> EXERCISE AIM: Show each line in the listing below that contains the word "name".

> EXTRACTED ENTRIES:
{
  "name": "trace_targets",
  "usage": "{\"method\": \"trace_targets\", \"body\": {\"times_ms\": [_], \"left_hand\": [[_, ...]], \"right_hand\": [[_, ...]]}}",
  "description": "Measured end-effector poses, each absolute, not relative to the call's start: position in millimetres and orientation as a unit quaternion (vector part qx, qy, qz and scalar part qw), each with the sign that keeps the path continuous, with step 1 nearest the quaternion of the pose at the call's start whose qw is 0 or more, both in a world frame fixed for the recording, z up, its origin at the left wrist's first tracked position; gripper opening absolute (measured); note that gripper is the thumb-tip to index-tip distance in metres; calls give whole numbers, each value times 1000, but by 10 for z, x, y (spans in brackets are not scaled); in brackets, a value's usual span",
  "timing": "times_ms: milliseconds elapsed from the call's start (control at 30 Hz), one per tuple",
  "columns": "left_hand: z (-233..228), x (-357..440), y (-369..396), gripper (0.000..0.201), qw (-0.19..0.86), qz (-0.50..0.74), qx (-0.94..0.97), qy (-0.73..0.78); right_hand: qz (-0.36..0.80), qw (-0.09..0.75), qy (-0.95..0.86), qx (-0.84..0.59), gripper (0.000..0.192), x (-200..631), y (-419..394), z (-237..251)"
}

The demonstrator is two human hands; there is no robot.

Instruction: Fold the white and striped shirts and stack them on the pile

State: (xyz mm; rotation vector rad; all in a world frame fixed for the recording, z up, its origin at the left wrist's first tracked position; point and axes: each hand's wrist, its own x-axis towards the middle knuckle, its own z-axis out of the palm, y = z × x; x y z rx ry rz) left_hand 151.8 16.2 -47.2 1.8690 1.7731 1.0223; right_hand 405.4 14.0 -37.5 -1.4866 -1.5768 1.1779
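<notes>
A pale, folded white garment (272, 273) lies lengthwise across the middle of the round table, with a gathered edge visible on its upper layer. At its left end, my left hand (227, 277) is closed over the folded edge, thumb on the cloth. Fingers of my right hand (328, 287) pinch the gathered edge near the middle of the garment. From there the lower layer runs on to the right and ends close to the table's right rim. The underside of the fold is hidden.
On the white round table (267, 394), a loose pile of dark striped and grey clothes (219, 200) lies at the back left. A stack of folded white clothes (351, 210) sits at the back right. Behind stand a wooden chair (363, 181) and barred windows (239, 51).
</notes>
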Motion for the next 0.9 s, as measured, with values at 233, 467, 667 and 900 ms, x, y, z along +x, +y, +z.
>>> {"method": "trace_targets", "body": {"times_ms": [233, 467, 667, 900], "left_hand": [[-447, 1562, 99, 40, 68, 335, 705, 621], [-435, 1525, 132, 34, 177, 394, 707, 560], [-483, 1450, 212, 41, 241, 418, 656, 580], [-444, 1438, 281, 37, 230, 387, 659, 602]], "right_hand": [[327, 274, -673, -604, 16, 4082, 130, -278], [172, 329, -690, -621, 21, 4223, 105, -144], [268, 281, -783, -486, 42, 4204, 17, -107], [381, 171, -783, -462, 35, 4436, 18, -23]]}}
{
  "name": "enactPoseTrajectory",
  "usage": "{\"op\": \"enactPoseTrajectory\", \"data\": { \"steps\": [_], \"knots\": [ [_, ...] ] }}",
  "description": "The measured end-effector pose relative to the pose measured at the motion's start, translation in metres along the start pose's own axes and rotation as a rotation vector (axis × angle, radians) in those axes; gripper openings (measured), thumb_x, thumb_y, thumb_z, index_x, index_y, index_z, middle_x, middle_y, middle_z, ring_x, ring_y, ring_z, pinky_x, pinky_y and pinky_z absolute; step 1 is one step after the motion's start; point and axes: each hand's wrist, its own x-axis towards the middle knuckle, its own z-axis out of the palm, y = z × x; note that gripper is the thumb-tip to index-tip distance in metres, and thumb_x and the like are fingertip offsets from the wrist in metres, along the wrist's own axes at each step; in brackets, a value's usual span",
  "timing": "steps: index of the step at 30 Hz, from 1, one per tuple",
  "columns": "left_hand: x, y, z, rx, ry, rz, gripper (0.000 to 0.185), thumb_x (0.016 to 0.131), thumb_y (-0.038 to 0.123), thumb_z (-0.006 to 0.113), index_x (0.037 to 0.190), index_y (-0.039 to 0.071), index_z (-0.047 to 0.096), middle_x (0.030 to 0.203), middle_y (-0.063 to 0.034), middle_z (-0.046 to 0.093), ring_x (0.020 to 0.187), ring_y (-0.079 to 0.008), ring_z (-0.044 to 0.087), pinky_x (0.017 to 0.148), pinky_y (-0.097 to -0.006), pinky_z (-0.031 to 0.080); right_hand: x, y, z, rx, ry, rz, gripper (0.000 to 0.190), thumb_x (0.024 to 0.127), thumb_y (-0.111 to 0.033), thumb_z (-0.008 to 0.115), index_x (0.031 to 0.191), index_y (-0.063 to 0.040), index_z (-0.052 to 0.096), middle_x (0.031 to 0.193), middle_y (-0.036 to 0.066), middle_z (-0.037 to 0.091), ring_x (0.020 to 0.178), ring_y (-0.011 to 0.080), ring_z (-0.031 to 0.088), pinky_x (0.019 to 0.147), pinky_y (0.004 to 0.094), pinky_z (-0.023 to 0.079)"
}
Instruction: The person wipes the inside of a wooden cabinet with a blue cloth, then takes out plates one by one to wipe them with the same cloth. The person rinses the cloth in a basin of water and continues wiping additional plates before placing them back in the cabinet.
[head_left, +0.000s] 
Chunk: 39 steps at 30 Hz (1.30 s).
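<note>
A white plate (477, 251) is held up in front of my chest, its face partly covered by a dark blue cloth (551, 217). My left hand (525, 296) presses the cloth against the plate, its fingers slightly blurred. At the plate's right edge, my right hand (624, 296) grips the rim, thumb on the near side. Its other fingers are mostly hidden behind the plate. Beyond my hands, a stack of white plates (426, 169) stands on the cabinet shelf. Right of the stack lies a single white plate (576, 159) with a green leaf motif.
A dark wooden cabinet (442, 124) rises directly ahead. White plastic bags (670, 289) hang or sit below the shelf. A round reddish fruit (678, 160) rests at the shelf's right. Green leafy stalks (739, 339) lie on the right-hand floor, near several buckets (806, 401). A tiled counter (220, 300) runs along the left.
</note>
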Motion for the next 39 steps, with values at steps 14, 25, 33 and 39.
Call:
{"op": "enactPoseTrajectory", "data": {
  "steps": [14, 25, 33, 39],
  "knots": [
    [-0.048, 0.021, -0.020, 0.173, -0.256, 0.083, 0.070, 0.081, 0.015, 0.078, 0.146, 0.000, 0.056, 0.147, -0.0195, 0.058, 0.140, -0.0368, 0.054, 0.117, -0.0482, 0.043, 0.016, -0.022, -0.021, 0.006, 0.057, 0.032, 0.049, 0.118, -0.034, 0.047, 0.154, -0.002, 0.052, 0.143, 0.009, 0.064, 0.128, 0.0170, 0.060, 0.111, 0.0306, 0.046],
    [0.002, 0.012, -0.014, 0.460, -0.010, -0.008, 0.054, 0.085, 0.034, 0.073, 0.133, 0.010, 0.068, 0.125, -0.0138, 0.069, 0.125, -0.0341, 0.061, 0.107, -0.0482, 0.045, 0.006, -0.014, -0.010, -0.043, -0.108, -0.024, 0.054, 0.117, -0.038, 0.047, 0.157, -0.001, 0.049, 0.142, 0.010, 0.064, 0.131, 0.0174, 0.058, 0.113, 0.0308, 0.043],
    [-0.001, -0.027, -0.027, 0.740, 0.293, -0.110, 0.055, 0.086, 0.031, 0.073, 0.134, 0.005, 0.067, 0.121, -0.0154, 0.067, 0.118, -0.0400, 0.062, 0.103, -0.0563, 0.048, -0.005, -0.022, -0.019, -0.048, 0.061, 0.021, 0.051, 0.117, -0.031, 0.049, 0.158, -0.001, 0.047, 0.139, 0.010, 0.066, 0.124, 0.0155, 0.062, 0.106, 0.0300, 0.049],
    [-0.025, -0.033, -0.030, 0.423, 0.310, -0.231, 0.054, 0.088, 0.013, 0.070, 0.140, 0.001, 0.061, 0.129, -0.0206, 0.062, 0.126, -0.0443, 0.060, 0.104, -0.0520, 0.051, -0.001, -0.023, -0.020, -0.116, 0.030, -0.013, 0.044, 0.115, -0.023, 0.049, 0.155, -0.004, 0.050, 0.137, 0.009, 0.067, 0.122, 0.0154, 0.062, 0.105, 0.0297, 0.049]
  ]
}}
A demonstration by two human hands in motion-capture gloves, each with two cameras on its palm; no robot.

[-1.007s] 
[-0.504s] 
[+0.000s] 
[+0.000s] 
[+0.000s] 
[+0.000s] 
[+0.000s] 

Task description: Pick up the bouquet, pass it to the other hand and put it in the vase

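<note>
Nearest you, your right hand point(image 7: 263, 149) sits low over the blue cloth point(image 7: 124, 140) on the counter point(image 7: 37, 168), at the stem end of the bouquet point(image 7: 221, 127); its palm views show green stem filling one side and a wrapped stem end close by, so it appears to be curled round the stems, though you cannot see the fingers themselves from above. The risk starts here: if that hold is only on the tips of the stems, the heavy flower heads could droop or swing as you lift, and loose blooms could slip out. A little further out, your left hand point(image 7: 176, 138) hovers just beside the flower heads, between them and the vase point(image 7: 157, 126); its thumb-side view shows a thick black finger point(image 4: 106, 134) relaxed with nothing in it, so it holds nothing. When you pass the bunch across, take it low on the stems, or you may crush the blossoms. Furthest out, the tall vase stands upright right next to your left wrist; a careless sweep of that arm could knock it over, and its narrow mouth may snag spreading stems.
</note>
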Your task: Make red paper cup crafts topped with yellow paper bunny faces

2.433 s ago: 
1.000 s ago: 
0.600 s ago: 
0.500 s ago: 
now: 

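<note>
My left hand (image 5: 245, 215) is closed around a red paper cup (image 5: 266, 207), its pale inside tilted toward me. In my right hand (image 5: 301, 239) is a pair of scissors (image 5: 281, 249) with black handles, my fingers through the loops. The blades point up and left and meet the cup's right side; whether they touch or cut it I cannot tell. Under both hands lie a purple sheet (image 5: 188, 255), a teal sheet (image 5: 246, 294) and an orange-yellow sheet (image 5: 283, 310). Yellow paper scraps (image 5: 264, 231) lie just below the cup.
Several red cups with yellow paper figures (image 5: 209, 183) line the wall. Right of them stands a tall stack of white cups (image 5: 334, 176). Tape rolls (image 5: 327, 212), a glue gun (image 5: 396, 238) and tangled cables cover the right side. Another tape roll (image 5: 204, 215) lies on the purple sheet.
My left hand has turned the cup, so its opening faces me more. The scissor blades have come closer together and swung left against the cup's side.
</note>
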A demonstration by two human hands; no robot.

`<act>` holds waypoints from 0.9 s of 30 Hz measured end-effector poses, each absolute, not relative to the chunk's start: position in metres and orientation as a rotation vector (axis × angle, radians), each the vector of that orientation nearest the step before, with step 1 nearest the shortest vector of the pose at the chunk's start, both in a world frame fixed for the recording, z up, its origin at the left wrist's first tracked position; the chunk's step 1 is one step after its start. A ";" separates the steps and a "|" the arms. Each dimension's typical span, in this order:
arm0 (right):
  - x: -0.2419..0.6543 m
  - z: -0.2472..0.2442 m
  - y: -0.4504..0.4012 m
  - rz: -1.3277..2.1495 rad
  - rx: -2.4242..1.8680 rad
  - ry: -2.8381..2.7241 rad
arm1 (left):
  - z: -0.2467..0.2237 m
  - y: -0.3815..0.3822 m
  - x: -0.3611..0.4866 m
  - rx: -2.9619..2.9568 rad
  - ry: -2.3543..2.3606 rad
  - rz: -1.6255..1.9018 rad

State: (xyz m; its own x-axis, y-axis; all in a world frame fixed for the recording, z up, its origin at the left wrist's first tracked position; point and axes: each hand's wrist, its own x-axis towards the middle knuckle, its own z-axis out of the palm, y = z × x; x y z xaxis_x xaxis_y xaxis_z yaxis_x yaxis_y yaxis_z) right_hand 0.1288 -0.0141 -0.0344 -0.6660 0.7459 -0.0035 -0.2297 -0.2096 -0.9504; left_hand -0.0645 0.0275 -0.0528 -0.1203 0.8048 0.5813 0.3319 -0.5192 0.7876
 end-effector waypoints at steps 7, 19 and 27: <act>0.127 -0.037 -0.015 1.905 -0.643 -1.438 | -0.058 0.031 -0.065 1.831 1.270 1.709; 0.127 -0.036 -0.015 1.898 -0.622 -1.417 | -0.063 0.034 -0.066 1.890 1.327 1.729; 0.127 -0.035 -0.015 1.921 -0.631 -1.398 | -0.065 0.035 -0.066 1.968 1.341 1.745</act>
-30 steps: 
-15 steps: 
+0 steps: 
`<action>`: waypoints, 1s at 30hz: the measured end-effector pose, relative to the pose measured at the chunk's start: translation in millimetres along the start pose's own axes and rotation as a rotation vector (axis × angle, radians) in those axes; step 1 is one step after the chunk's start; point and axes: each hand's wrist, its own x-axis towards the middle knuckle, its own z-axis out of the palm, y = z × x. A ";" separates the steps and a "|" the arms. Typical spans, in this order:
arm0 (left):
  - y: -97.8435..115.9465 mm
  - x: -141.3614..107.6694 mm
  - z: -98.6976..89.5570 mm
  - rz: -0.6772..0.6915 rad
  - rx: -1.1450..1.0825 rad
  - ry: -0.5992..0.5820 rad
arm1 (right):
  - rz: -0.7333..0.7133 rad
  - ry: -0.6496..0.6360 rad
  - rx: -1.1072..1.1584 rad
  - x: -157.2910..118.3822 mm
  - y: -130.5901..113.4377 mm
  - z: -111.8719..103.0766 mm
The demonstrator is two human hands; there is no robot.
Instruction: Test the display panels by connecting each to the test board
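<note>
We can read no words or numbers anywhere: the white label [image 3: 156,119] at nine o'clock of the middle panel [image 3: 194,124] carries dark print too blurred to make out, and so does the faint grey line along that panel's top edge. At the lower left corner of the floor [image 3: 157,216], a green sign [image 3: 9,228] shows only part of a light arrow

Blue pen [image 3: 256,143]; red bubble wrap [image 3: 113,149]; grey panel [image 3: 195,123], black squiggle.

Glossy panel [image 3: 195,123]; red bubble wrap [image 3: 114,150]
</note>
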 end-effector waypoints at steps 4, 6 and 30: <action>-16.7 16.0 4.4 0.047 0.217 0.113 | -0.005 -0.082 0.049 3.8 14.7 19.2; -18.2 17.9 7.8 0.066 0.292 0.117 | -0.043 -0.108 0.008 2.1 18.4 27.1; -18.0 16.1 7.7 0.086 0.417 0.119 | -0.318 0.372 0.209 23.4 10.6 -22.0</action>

> COMPLETED TASK:
  "name": "trace_targets",
  "name": "enactPoseTrajectory",

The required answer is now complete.